Unfortunately, these systems are far less effective against fast-flying kinetic penetrators, such as those in modern armor-piercing discarding-sabot tank shells, which rely on sheer force to break through armor. So, there is still a need for a passive armor layer to defend against these threats.
Trophy is designed to defeat close-in top and sides attacked from things like RPGs, not kinetic perpetrator APFSDS rounds fired from another tank. That green section on the Abrams looks like the Trophy system.

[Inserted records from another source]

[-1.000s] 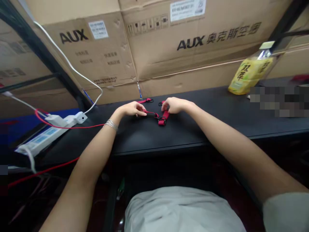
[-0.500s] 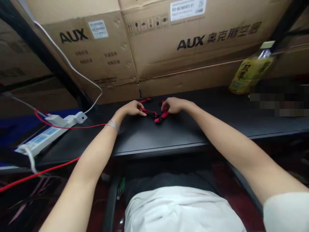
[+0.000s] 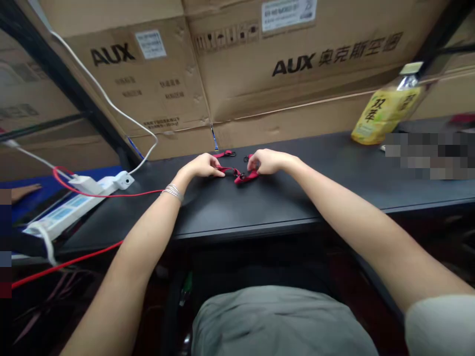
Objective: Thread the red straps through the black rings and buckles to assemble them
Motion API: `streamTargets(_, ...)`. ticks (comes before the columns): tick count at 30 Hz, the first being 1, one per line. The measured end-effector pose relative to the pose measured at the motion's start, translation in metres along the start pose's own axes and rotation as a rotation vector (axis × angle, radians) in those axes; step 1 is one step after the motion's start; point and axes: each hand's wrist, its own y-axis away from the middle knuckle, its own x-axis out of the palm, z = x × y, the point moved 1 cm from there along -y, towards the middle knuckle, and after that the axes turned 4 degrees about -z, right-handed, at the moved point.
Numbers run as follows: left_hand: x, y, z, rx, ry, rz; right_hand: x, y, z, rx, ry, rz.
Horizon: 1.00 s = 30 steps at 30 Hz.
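A narrow red strap (image 3: pixel 245 178) with dark ring or buckle fittings lies on the black tabletop, bent between my two hands. My left hand (image 3: pixel 204 165) pinches one stretch of it between thumb and fingers. At the other side, my right hand (image 3: pixel 267 162) has its fingertips closed on the strap, with a dark ring showing just beyond them. Farther back, a red strap end (image 3: pixel 224 154) with a dark fitting rests near the cardboard; whether it joins the held piece is hidden behind my left hand.
Large cardboard boxes (image 3: pixel 245 64) stand along the back edge. A yellow-labelled bottle (image 3: pixel 386 111) is at the right. To the left lies a white power strip (image 3: pixel 63 211) with plugs and a red cable (image 3: pixel 122 195) near my left wrist. Another person's arm (image 3: pixel 25 192) shows at the left edge.
The strap's front loop has shifted slightly back and left and lies flatter beside my right fingers. Both hands stay nearly in place. Another person's arm has appeared at the left.
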Motion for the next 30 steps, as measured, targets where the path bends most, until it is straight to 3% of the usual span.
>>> streamTargets(30, -0.0012, 0.0001, 0.0007, 0.023, 0.025, 0.033, -0.0014, 0.0007, 0.0002, 0.012, -0.005, -0.001)
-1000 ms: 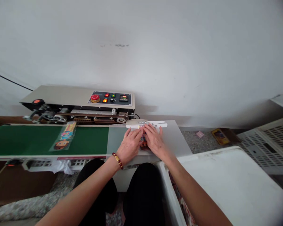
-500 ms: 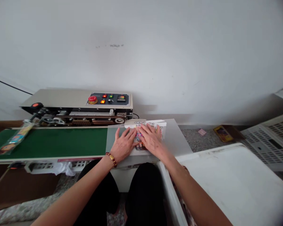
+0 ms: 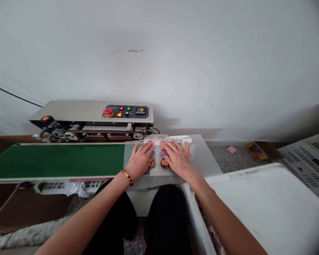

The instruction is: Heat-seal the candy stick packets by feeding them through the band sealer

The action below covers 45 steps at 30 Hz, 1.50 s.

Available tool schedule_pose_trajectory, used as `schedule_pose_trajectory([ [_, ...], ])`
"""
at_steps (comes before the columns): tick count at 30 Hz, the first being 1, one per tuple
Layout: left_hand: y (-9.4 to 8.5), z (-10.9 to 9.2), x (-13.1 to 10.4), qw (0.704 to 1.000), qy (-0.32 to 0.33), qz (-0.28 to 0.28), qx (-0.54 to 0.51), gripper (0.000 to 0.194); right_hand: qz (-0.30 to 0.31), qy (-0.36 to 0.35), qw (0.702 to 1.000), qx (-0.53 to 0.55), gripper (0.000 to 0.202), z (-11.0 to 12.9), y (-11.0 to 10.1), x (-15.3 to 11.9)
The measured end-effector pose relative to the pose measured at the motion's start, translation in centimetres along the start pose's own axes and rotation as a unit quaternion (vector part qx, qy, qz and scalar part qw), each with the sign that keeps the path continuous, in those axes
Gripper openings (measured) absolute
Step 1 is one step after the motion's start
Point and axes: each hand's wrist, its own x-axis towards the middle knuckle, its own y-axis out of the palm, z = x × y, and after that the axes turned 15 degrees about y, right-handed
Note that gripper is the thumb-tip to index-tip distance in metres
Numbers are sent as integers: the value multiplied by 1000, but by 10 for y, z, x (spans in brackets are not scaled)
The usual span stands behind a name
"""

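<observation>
My left hand (image 3: 140, 158) lies flat with spread fingers on a clear packet with a colourful printed card, part of which shows at its fingertips. To its right, my right hand (image 3: 177, 156) rests palm down on more of these packets (image 3: 164, 163), its fingers apart. The packets have holes along their top edge and cartoon prints low down. Beneath them is a translucent sheet (image 3: 206, 156) at the right end of the green belt (image 3: 69, 161). How many packets are under my hands cannot be made out.
Behind the belt stands a sealing machine (image 3: 90, 111) with lit buttons. A white lid or box (image 3: 266, 209) is at the right, with a white crate (image 3: 305, 159) and a small carton (image 3: 257, 151) beyond. Cardboard (image 3: 37, 209) lies below the belt.
My hands have moved apart slightly, and a gap shows between the packets under them. The long packet at the belt's left end is gone from view. The view has shifted slightly.
</observation>
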Motion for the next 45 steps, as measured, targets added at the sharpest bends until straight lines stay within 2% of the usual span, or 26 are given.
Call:
schedule_pose_trajectory([
  [3, 3, 8, -7, 1000, -6, -1, 1, 47, 12, -28, 999, -21, 42, 0, -5, -1],
  [6, -2, 34, -31, 1000, -13, -8, -13, 47, 16, -51, 998, -25, 40, 8, -8, 4],
  [9, -14, 65, -59, 999, -17, 3, -29, 46, 8, -70, 997, -12, 38, 25, -7, 9],
  [11, -22, 76, -70, 999, -45, -10, -2, 43, 3, -75, 997, 3, 37, 37, -4, 12],
  [13, -23, 72, -67, 995, -76, -47, 36, 37, 1, -78, 997, 18, 37, 46, -2, 13],
  [15, -18, 56, -52, 995, -63, -72, 38, 35, -3, -76, 997, 28, 38, 48, -2, 13],
  [19, 2, 15, -11, 998, 32, -49, -18, 41, 14, -51, 999, 4, 38, 35, -12, 8],
  [22, 10, 4, 0, 998, 45, -33, -25, 43, 43, -39, 998, -21, 38, 22, -21, 2],
  [26, 7, 14, -13, 999, 25, -28, -18, 45, 42, -38, 998, -20, 39, 18, -21, -2],
  [33, -17, 69, -68, 999, -6, -1, -34, 46, 15, -66, 998, -3, 40, 35, -4, 5],
  [36, -29, 81, -79, 998, -55, -19, 16, 42, 22, -74, 997, 6, 41, 50, 0, 12],
  [38, -31, 72, -70, 995, -79, -47, 47, 39, 33, -74, 997, 18, 39, 59, -1, 16],
  [41, -23, 40, -36, 999, -16, -40, 11, 43, 35, -63, 997, 33, 40, 58, -7, 18],
  [43, -12, 20, -16, 999, 36, -12, -21, 47, 24, -42, 999, 24, 40, 43, -14, 14],
  [45, -2, 11, -6, 998, 50, 3, -32, 49, 12, -10, 1000, 4, 39, 19, -18, 7],
])
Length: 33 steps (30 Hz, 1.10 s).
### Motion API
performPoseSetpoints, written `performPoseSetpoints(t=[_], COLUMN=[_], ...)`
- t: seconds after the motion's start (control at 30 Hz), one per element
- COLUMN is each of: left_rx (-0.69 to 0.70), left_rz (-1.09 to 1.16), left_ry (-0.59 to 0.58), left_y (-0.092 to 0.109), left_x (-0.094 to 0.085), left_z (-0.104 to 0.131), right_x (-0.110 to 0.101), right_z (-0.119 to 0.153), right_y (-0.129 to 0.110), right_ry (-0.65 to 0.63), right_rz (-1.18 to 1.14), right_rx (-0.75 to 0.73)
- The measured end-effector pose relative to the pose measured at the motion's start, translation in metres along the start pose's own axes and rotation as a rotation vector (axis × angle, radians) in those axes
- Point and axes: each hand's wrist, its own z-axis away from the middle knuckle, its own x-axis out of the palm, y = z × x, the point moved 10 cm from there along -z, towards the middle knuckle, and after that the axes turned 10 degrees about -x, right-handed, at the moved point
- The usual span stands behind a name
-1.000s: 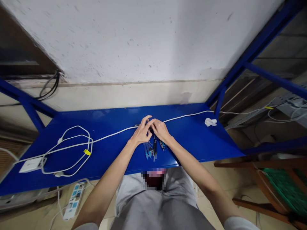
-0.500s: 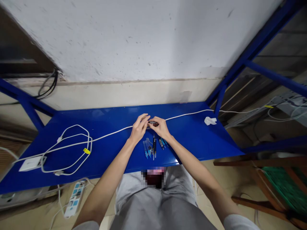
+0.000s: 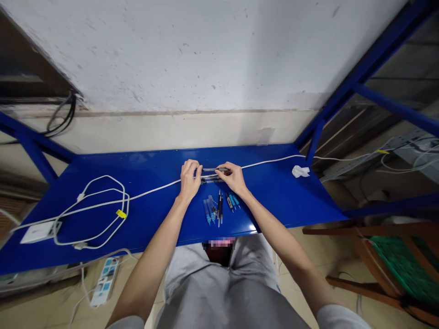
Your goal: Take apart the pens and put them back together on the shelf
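Observation:
My left hand (image 3: 190, 178) and my right hand (image 3: 234, 178) are closed on the two ends of a slim dark pen (image 3: 210, 170), held level above the blue table (image 3: 295, 196). Just below it, more dark pens (image 3: 210, 180) lie crosswise between the hands, partly hidden by the fingers. Nearer my body are clear tubes with blue ends (image 3: 207, 212), thin black pen-like sticks (image 3: 220, 208) and small blue pointed pieces (image 3: 235, 200). Whether the held pen is one piece or two parts, I cannot tell.
A white cable (image 3: 274, 161) crosses the table behind the hands. Its loops (image 3: 125, 196), with a yellow tag, lie at left beside a white box (image 3: 36, 232). Crumpled tissue (image 3: 301, 171) lies at right. Blue frame posts (image 3: 313, 144) and a wall bound the table.
My hands have drawn apart, the left one moving leftward and the right one slightly rightward. The dark pen now shows stretched between them, with other pens below.

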Motion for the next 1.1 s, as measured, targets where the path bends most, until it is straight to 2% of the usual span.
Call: performPoseSetpoints(t=[0.5,0.83,1.1], left_rx=[0.077,0.088,0.074], left_rz=[-0.057,0.007,-0.007], left_ry=[-0.189,-0.219,-0.261], left_y=[0.015,0.016,0.015], left_x=[0.017,0.021,0.026], left_z=[0.009,0.01,0.011], right_x=[0.001,0.002,0.002], right_z=[0.008,0.007,0.006], right_y=[0.005,0.005,0.014], right_ry=[-0.022,-0.033,-0.02], right_rz=[-0.058,-0.042,-0.071], right_rx=[-0.003,-0.009,0.042])
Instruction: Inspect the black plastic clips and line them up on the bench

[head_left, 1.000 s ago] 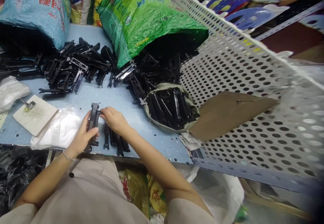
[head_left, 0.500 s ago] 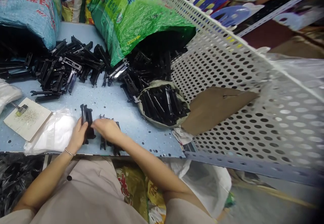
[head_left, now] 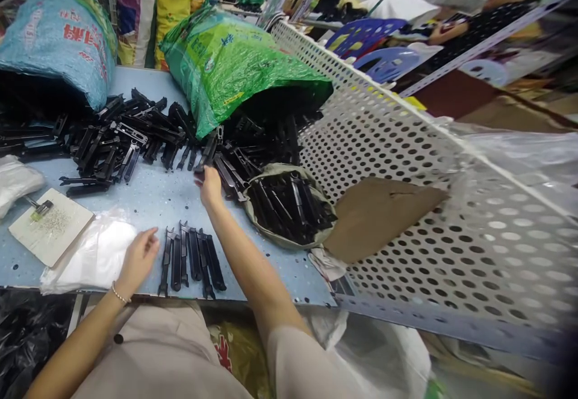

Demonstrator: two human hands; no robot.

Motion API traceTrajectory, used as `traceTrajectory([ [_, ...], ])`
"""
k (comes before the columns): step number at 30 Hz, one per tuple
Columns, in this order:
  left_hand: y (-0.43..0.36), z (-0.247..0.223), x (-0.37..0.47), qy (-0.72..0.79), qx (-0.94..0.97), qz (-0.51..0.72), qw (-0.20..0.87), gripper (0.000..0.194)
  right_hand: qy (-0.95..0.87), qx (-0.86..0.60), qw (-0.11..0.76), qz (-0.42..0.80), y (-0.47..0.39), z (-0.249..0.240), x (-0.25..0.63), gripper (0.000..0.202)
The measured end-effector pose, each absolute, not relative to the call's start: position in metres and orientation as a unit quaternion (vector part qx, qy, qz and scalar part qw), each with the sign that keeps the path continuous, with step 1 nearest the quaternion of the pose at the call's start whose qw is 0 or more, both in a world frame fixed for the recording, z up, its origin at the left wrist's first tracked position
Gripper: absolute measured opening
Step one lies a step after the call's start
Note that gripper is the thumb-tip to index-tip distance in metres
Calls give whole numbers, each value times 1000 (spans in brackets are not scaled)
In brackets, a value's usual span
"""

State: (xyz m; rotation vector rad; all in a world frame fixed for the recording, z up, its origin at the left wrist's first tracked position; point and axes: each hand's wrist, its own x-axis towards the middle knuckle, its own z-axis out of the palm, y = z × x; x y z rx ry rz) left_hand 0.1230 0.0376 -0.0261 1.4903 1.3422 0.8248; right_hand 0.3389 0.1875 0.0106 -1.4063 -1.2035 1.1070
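My left hand (head_left: pixel 141 257) hovers over the near edge of the blue table, fingers loosely apart and holding nothing, beside a stack of clear plastic bags (head_left: pixel 97 251). Just right of it, several black plastic parts (head_left: pixel 194 257) lie side by side in a row. My right hand (head_left: pixel 209 186) reaches to the near side of the heap of black parts (head_left: pixel 130 134); its fingers are closed round a black part (head_left: pixel 208 151), partly hidden by the hand. A cloth-rimmed container (head_left: pixel 291 206) full of black parts stands right of that hand.
Blue (head_left: pixel 58 38) and green (head_left: pixel 244 56) sacks lie open at the back. A perforated white panel (head_left: pixel 406 194) with brown cardboard (head_left: pixel 383 218) borders the right. A pale board (head_left: pixel 52 227) with a small metal piece lies left. Beyond the panel sits a person (head_left: pixel 492 20).
My right hand has moved forward and right to the heap. My left hand has let go of the black parts, which now lie in the row. The view has tilted up.
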Motion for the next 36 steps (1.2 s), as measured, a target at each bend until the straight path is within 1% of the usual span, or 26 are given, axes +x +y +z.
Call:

Interesting interview with actor Dax Shepard (Frito in Idiocracy) about recovering from addiction, and how addicts frequently hit several bottoms:
I’m doing everything I had dreamt of doing for 30 years. It all came true. And I am the least happy I’ve ever been in my life. I’m closest to not wanting to be alive as I’ve ever been, and I have every single thing on paper that I wanted. And that was a very weird…I feel grateful for this, because I was able to say something much more profound is broken. Because up to then I could tell myself “Well, if I had money, I wouldn’t need to do this. If I was doing the thing I wanted to do, that would solve everything.” I think a lot of us proceed through life thinking: We would be happy if, we would have self-esteem if, we would know contentment if. And those are illusions that most people don’t get to find out are illusions, and I got to find out it’s an illusion. I was lucky enough to have million dollars. My whole life, if I had a million dollars, like, do you know how I would feel if I had a million dollars? You know what my life would be like with a million dollars? Well, I had a million dollars.
Shepard also talks about how another friend in recovery came across his AA book (“the big book”), where he had written down the dates he had fallen off the wagon. Shepard saw it as a record of his failure. His friend found it inspiring, because he hadn’t given up.